Las secciones paralelas de la Berlinale, el Panorama y el Forum del Cine Joven (donde la argentina Un día de suerte, de Sandra Gugliotta, ganó el Premio Caligari), tuvieron en cambio una selección mucho más rica y rigurosa. En el Panorama, además de su excelente programa de documentales, hubo más de una película de ficción que podría haber estado en competencia (entre ellas la alemana Bungalow y la brasileña O invasor). En el Forum siempre hubo lugar para la sorpresa, especialmente en el marco del cine asiático, que este año estuvo más representado que nunca, con toda una sección dedicada al nuevo cine chino, titulada “Sombras eléctricas” (la traducción literal del ideograma correspondiente a nuestra palabra “film”).
En todo caso, el mérito de Kosslick al frente de la nueva Berlinale hay que buscarlo en su capacidad de gestión como político. Creó el Berlinale Film Fund, un proyecto de cooperación para ayudar a financiar films de riesgo (entre ellos el próximo de Lucrecia Martel, La niña santa) y, mejor aún, logró integrar este fondo a otros ya existentes, como el Hubert Bals Fond, del Festival de Rotterdam, el Göteborg Film Festival Fund y el fondo de la Fondazione Montecinemaverità, del Festival de Locarno. Hasta ahora, todos estos eran festivales que –tácita o abiertamente– rivalizaban por acaparar cineastas emergentes. Ahora, Berlín logró sentarlos a una misma mesa para limar asperezas y sumar esfuerzos, como una forma de apoyar los films de las nuevas generaciones.

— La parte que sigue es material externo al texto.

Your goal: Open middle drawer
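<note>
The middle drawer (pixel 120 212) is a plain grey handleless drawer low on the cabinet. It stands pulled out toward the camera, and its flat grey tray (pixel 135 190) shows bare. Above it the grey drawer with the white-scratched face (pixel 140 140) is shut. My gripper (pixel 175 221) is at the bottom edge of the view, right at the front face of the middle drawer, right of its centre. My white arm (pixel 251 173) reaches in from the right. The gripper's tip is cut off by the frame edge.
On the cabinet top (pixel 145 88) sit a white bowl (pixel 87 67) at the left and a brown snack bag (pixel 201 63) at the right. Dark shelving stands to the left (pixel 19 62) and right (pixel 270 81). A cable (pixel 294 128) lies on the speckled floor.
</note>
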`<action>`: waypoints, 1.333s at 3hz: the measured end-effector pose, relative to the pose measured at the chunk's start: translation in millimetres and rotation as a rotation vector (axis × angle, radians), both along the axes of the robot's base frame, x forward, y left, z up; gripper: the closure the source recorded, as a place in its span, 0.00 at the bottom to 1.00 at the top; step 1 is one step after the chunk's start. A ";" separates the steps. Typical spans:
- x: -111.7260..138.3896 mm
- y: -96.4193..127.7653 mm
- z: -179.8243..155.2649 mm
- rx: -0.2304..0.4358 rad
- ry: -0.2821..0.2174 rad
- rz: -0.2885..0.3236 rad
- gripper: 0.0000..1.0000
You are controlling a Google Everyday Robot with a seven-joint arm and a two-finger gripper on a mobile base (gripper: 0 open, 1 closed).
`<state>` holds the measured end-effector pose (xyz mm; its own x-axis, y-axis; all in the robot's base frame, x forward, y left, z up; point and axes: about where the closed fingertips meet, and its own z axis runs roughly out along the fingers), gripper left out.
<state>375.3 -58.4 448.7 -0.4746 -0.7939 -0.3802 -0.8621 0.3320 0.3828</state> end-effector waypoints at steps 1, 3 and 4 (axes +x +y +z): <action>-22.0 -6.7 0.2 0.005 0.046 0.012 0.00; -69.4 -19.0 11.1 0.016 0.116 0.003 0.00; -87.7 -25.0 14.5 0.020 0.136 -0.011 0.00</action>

En esa misma dirección va otro megaproyecto de Kosslick, el llamado “Talent Campus”, que piensa instrumentar a partir del año próximo, una multitudinaria reunión de cineastas jóvenes de todo el mundo, que serán invitados especialmente para confrontar experiencias y sacar provecho de un festival de la magnitud de la Berlinale. Todo esto parece apenas la punta del iceberg del nuevo Berlín que, sin embargo, no debería descuidar –particularmente en la competencia– aquello que siempre fue y seguirá siendo el corazón de un festival: la excelencia de las “sombras eléctricas”.